Residential and Commercial Sectors
In both the residential and commercial sectors, space heating is the largest use of energy. In fact, about 50% of all residential energy use is for space heating.
However, natural gas is the primary source of energy for space heating and adds to these sectors’ carbon footprint. Meanwhile, electricity is primarily used for space cooling, refrigeration, lighting, and computing equipment.
Alongside heat pumps for space heating, using electric water heaters, residential solar systems, and energy efficiency measures can help advance residential and commercial electrification.
The industrial sector accounts for one-third of U.S. energy consumption, with the majority of energy sourced from fossil fuels. The largest industrial energy consumers—the chemicals, mining, and refining industries—are heavily reliant on oil and gas.

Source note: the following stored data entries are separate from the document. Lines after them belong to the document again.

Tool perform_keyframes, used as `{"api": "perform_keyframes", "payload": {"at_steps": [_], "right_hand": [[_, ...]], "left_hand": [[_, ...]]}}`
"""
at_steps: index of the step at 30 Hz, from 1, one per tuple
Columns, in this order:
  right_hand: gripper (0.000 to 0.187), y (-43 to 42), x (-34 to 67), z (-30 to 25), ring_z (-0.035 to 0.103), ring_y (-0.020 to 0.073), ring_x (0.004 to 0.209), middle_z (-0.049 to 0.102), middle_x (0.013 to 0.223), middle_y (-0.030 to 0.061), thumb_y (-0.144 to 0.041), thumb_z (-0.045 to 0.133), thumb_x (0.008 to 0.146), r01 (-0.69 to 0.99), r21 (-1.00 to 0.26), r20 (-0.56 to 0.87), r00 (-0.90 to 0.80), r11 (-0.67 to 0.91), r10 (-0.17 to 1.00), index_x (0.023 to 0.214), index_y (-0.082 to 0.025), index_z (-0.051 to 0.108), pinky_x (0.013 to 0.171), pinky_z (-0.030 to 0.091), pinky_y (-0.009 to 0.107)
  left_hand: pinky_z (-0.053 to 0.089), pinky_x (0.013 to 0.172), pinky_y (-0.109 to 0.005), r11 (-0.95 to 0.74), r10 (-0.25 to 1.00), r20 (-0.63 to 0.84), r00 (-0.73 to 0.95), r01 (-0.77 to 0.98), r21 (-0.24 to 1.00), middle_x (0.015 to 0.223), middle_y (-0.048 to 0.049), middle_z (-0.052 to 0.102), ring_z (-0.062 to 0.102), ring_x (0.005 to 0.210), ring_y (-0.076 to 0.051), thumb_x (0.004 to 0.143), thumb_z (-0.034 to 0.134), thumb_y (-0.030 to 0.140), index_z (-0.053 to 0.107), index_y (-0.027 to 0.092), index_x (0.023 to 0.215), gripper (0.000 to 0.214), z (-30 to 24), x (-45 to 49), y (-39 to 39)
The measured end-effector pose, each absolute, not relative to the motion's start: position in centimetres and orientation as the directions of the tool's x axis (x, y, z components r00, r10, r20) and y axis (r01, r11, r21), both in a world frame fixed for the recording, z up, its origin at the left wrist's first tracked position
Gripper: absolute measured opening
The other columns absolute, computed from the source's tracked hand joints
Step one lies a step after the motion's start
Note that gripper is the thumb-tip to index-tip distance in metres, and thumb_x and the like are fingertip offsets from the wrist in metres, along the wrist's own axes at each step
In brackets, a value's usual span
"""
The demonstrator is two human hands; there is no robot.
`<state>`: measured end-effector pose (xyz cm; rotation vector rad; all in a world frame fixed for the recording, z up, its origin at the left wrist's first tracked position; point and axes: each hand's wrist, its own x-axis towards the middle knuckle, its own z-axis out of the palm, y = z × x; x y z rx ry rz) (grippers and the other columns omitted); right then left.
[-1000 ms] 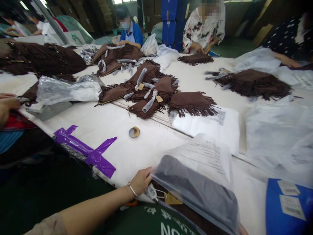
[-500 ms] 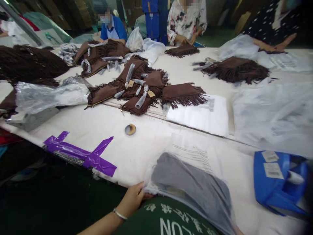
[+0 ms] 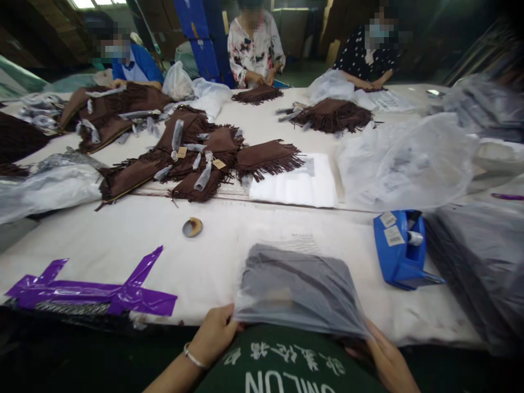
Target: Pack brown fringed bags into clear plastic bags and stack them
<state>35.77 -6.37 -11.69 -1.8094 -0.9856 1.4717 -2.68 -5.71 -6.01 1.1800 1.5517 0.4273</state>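
Note:
A clear plastic bag (image 3: 303, 319) with a dark folded item (image 3: 295, 278) inside lies at the table's near edge, against my body. Its near left corner is pinched by my left hand (image 3: 216, 333), which has a silver bangle on the wrist. My right hand (image 3: 379, 346) grips the near right corner, its fingers partly hidden beneath the plastic. Between both hands the near edge of the bag is drawn out straight. Printed lines show through at the bag's far end.
Brown fringed pouches (image 3: 221, 143) with wrapped straps lie mid-table beside a stack of white printed bags (image 3: 295, 185). A blue tape dispenser (image 3: 385, 256) stands right, near bagged dark goods (image 3: 483, 262). Purple tape (image 3: 82, 292) marks the left edge. Several people work across the table.
The view has turned to the right. My right hand, barely visible before, now shows at the bag's right corner, and the bag lies straighter before me. My left hand keeps its hold.

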Motion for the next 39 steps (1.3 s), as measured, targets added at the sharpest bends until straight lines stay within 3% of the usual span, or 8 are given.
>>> {"api": "perform_keyframes", "payload": {"at_steps": [6, 12, 14, 16, 18, 21, 26, 39], "right_hand": [[0.063, 1.8, 31.3, -9.7, 0.065, 0.025, 0.097, 0.062, 0.121, 0.0041, -0.044, 0.056, 0.077, -0.114, -0.823, -0.561, 0.016, -0.556, 0.828, 0.134, -0.023, 0.041, 0.08, 0.057, 0.038], [0.066, 2.3, 31.2, -10.8, 0.066, 0.0266, 0.093, 0.065, 0.115, 0.0066, -0.049, 0.053, 0.079, -0.056, -0.863, -0.503, -0.011, -0.502, 0.864, 0.137, -0.02, 0.037, 0.075, 0.058, 0.04], [0.066, 1.9, 31.3, -10.7, 0.065, 0.0278, 0.094, 0.065, 0.113, 0.0081, -0.052, 0.051, 0.08, -0.043, -0.865, -0.5, -0.004, -0.499, 0.866, 0.135, -0.019, 0.039, 0.073, 0.058, 0.041], [0.064, 1.7, 31.3, -10.5, 0.065, 0.0292, 0.095, 0.067, 0.109, 0.0099, -0.054, 0.05, 0.08, -0.063, -0.864, -0.499, -0.012, -0.499, 0.866, 0.132, -0.017, 0.043, 0.073, 0.057, 0.042], [0.06, 1.6, 31.3, -10.2, 0.065, 0.0298, 0.095, 0.069, 0.104, 0.0111, -0.053, 0.05, 0.081, -0.112, -0.86, -0.496, -0.04, -0.498, 0.867, 0.127, -0.015, 0.048, 0.075, 0.057, 0.043], [0.055, 1.4, 31.0, -9.8, 0.065, 0.0298, 0.094, 0.069, 0.102, 0.011, -0.052, 0.051, 0.082, -0.192, -0.845, -0.495, -0.069, -0.499, 0.866, 0.121, -0.014, 0.052, 0.074, 0.057, 0.043], [0.049, 0.7, 30.3, -9.5, 0.065, 0.0285, 0.095, 0.068, 0.106, 0.0105, -0.052, 0.049, 0.082, -0.222, -0.848, -0.491, -0.012, -0.481, 0.871, 0.115, -0.016, 0.054, 0.069, 0.058, 0.039], [0.055, -0.4, 29.5, -8.2, 0.067, 0.022, 0.064, 0.071, 0.075, 0.0092, -0.06, 0.032, 0.086, 0.26, -0.861, -0.455, -0.012, -0.437, 0.89, 0.081, -0.016, 0.063, 0.058, 0.054, 0.033]], "left_hand": [[0.054, 0.056, -0.025, 0.615, 0.724, -0.642, -0.252, -0.185, 0.766, 0.075, -0.0084, 0.069, 0.067, 0.063, -0.016, 0.078, 0.049, 0.022, 0.053, 0.013, 0.086, 0.014, -7.7, -1.6, 0.0], [0.045, 0.037, -0.021, 0.752, 0.65, -0.754, -0.097, -0.062, 0.656, 0.06, -0.0062, 0.066, 0.062, 0.045, -0.016, 0.084, 0.045, 0.047, 0.054, 0.011, 0.085, 0.037, -7.4, -1.1, -2.5], [0.051, 0.045, -0.024, 0.593, 0.791, -0.609, 0.056, 0.178, 0.786, 0.066, -0.0086, 0.068, 0.065, 0.055, -0.017, 0.085, 0.045, 0.048, 0.058, 0.012, 0.082, 0.039, -6.6, 1.0, -2.5], [0.056, 0.072, -0.029, 0.113, 0.926, -0.226, 0.303, 0.35, 0.93, 0.092, -0.0122, 0.07, 0.067, 0.083, -0.019, 0.088, 0.046, 0.038, 0.063, 0.013, 0.09, 0.03, -6.1, 3.9, -1.2], [0.045, 0.098, -0.034, -0.427, 0.797, 0.175, 0.578, 0.335, 0.84, 0.118, -0.0126, 0.061, 0.054, 0.115, -0.02, 0.091, 0.043, 0.024, 0.062, 0.015, 0.106, 0.026, -6.3, 7.2, 1.1], [0.033, 0.109, -0.039, -0.817, 0.484, 0.389, 0.784, 0.245, 0.522, 0.131, -0.0134, 0.052, 0.035, 0.131, -0.021, 0.093, 0.037, 0.014, 0.052, 0.011, 0.121, 0.033, -8.0, 11.4, 4.5], [0.035, 0.109, -0.039, -0.916, 0.4, 0.414, 0.818, 0.337, 0.219, 0.13, -0.0126, 0.053, 0.031, 0.133, -0.021, 0.093, 0.038, 0.014, 0.05, 0.01, 0.123, 0.032, -10.3, 13.8, 6.4], [0.034, 0.108, -0.042, -0.841, 0.497, 0.401, 0.77, 0.541, 0.003, 0.143, -0.0091, 0.037, 0.019, 0.137, -0.026, 0.092, 0.04, 0.016, 0.063, 0.012, 0.101, 0.025, -8.7, 13.2, 7.9]]}}
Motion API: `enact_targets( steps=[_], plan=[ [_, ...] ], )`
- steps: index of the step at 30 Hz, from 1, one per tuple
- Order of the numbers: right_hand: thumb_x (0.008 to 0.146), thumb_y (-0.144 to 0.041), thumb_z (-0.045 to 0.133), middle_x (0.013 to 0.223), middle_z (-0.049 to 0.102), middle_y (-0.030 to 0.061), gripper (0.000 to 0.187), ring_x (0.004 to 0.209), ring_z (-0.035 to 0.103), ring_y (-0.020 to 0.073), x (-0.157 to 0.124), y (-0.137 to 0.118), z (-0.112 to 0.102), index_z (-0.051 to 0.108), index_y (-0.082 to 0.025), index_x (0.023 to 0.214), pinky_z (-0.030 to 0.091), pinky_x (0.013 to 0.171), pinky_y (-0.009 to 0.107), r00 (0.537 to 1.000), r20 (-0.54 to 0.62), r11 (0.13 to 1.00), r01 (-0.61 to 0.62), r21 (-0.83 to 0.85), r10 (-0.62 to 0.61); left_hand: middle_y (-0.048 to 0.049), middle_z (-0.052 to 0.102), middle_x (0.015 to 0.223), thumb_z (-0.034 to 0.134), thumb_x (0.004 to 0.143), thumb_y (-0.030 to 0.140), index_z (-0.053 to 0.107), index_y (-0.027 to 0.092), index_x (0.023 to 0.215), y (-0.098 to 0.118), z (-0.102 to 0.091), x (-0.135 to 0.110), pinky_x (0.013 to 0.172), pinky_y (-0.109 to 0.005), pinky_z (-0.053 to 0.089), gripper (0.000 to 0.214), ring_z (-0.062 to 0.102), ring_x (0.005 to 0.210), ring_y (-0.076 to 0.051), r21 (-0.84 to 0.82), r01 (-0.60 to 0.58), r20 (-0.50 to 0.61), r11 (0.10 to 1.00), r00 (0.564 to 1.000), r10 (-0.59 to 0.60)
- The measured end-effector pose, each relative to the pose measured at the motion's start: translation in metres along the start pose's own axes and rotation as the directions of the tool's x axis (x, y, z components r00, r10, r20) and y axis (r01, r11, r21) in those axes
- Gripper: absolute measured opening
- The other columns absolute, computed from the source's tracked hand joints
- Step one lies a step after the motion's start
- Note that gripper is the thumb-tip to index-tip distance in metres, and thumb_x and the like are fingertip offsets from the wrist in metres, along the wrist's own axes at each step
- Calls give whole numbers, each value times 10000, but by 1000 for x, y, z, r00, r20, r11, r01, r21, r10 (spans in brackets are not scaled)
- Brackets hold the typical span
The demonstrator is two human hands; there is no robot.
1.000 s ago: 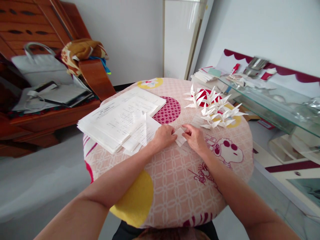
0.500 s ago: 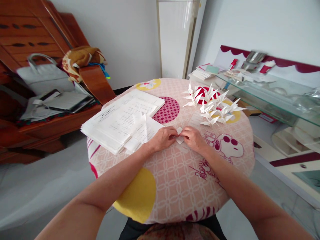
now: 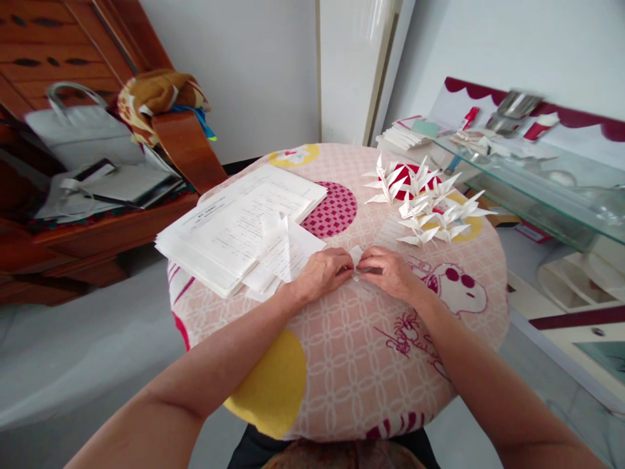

In the bulk chemicals industry, oil and gas are the primary feedstocks for chemical production. Meanwhile, the refining industry uses large amounts of process heating and steam energy from the direct combustion of fossil fuels.
While electrifying industrial processes can be difficult, using technologies like electric arc furnaces, electric boilers, and integrating renewable energy can advance industrial electrification while reducing emissions.
The transportation sector has by far the most room for electrification, with 99.8% of its energy consumption being non-electric.
The obvious reason behind this are gasoline-powered vehicles, which are prevalent in all forms of transport. In fact, motor gasoline usage for light-duty vehicles alone accounts for 51% of energy consumption in this sector.
While the electrification of transportation is underway with electric vehicles (EVs), the share of electricity in the sector’s energy use (0.2%) highlights the room for growth through widespread EV adoption.
How Electrification Impacts Decarbonization
Electrification is a crucial building block for economy-wide decarbonization.
Replacing fossil-fuel powered systems with electric alternatives opens up the possibility of powering these systems with low-carbon electricity sources like renewables and nuclear power.
Ultimately, for all sectors, electrification serves as a tool to leverage advancements in clean electricity and renewable technologies. Therefore, combined with a decarbonized power sector, increasing the extent of electrification can enable deep reductions in greenhouse gas emissions.